You’re training briefly, not using recovery too much and leaving as much as possible in there…being mindful not to dig too deep a trench…

***Question… Are you really training briefly or do you need to cut back more? Remember, training is always negative, we are talking about VOLUME…

If you’re still tired after a week or two or three, your body hasn’t compensated for the exhausting effects of exercise, let alone overcompensated…more rest is called for. Not everyone is using recovery enhancing drugs etc. so it will take time, but the wait is well worth it… we’re talking FREQUENCY

Read about Lethargic….

Lethargy or Lethargic- Deficient in alertness or activity; “the bullfrogs became lethargic with the first cold nights” [ant: energetic] … it’s a lack of energy… energy is something that we are, everything is energy… when we spend it… we have to replenish it. The body systematically recovers and replenishes energy as such.

Have you ever noticed how when you are sick or too tired, you don’t even feel like eating? Animals are the most intelligent… when they are sick, they don’t spend energy eating, their body saves all its energy to fight STRESS, and illness is stress… Look… everything is related to stress. .. the body doesn’t know the difference…

So if your metabolism seems sluggish, you feel lethargic, etc., chances are you’ve allowed yourself to go into an overtrained state and carry on, so you just dig a deeper hole. A slow or lethargic metabolism are the first symptoms I use, along with slowed progress, to test for the onset of the overtraining condition. If you are active and healthy and not overtrained… you should feel energetic. If done correctly, you should never reach an overtraining condition.

If we realize that there is a valid theory of high intensity training, if we really understand anaerobic exercise, then the answer is don’t change routines, don’t go to the volume approach, don’t decrease intensity, you can find the answer to problem or question. in one of the two elements of this training… which is volume or frequency or both… who says you have to train every few days? Who says your training has to be one, two, three or five sets? Who says those abbreviated workouts have to be all big compound movements? Stick with the theory and you will find the answers to the question.

This really is all about being at 100% for your next workout. Personally, I couldn’t imagine at this moment another leg workout with a rest break, which is my next workout.

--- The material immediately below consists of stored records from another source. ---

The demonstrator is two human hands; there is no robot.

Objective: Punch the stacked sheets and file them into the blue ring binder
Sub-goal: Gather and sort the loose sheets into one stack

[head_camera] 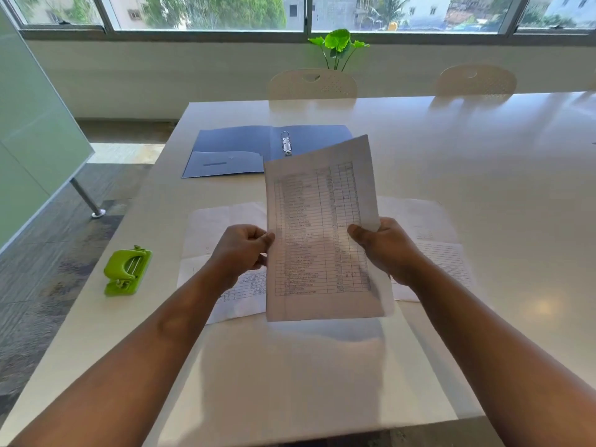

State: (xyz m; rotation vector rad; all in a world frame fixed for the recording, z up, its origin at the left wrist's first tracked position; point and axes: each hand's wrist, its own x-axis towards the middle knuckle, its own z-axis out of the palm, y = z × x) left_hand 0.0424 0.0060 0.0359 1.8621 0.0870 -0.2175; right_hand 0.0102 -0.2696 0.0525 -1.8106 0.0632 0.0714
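Both hands, left grip [240, 250] and right grip [385, 250], pinch the white printed sheets [322, 233] (upright, side edges) above the white counter [483, 162]; the open blue ring binder [238, 148] lies beyond.

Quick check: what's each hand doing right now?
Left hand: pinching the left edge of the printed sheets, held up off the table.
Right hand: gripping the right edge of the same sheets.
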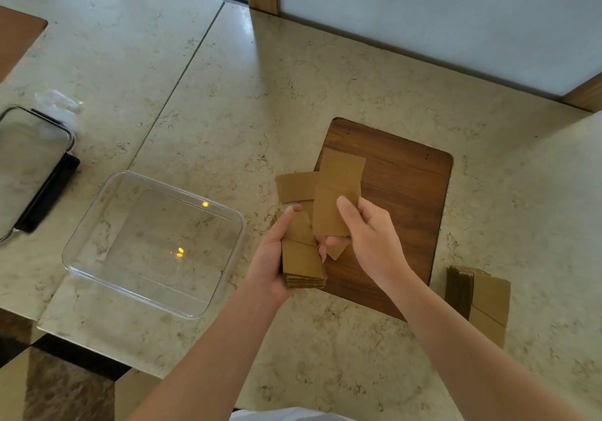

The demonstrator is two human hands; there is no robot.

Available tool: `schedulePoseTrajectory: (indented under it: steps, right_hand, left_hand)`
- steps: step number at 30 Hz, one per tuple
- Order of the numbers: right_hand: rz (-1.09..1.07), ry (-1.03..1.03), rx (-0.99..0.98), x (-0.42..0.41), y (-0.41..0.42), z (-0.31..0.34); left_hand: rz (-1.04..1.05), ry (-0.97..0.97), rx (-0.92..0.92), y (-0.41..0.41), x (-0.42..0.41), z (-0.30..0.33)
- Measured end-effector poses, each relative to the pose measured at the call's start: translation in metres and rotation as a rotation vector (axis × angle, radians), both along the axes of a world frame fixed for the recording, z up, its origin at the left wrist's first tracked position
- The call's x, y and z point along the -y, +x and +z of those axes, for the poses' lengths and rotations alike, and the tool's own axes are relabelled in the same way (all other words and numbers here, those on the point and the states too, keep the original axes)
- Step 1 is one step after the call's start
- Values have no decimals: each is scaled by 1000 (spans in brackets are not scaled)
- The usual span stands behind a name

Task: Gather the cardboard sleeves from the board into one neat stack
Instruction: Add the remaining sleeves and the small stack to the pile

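A dark wooden board [404, 199] lies on the stone counter. My left hand [272, 257] grips a thick stack of brown cardboard sleeves [301, 264] at the board's left edge. My right hand [371, 235] pinches a long sleeve [337, 192] by its lower end, thumb on top, holding it over the stack. Another sleeve [294, 187] sticks out to the left behind it, crosswise; which hand holds it is unclear. A small cardboard corner [337, 251] shows under my right fingers.
An empty clear plastic container [97, 235] sits left of my hands. Its lid [29, 160] lies further left. A second pile of cardboard sleeves [485, 300] rests on the counter right of the board. A wall panel rises behind the board.
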State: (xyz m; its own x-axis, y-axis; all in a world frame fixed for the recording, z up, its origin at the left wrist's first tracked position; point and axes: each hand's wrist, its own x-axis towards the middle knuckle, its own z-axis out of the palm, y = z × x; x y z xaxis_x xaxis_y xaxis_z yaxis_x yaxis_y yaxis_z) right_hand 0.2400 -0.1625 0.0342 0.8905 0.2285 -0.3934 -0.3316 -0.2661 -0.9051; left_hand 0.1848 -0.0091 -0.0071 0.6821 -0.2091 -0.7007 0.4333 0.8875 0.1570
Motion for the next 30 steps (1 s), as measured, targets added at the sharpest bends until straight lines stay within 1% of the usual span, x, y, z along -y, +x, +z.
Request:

I am scheduled to return to training tomorrow and I have news for you, I will reassess where I am next Monday… I have already taken eight days off since my last training, tomorrow it will be nine. I’ll add five days and if I’m 100%, I’ll be there, 14 days later… if not, no problem. I’m looking for the result, not the experience, so I’m less in the gym; better since it gives me more time to live, play and enjoy the result, a strong, muscular and energetic body…

Always use logic to solve these similar problems and you will find the answers accurately.